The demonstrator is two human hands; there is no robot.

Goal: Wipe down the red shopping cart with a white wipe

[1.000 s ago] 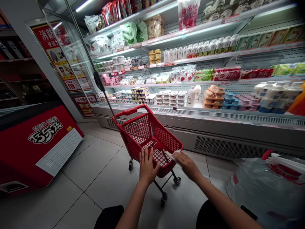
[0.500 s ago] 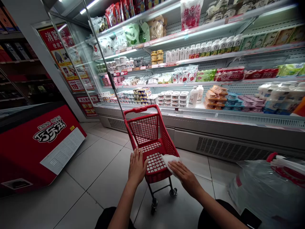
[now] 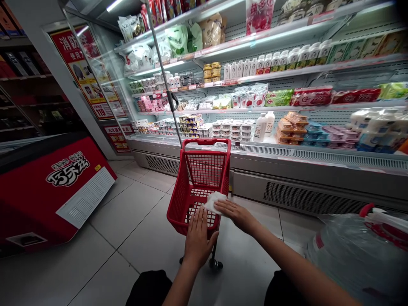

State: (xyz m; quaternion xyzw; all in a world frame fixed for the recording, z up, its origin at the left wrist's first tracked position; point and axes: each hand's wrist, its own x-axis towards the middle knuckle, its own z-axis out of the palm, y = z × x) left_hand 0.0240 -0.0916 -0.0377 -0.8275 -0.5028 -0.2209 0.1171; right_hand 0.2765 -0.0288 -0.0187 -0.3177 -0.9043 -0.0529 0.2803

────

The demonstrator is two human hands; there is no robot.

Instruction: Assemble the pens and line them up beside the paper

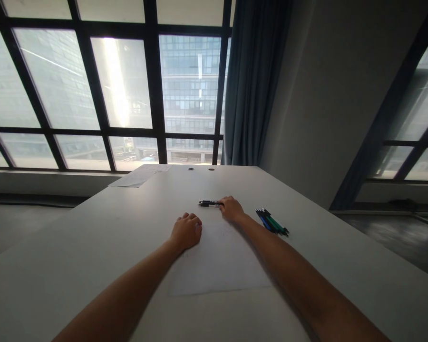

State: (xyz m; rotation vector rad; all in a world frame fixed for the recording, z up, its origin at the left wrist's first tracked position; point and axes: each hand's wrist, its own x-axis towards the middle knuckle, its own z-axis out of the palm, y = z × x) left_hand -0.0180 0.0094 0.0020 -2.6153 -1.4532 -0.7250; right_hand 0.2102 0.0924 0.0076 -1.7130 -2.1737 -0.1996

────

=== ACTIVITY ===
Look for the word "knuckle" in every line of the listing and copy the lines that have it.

=== REPLY TO THE EXERCISE ===
State: (xyz m; quaternion xyzw; all in a world frame fixed for the recording, z up, its origin at the left wrist's first tracked position; point and axes: each hand's wrist, its own x-axis towards the middle knuckle, its own z-axis out of the palm, y = z × x) left_hand 0.0240 -0.0916 -0.0377 -0.8275 -0.5028 -0.2209 0.1171; right_hand 0.2765 -0.0288 -0.0187 -0.3177 -0.9043 -0.0529 0.2803
State: (xyz m; rotation vector rad; all in a world frame fixed for the recording, z up, its origin at the left wrist's first tracked position; point and axes: each hand's wrist, its own x-axis towards the middle knuckle, its own z-axis out of the palm, y = z × x) left_hand -0.0180 0.0094 0.0020 -2.6153 -1.4532 -0.7250; right_hand 0.2102 0.0924 0.0076 -1.7130 -2.1737 -0.1996

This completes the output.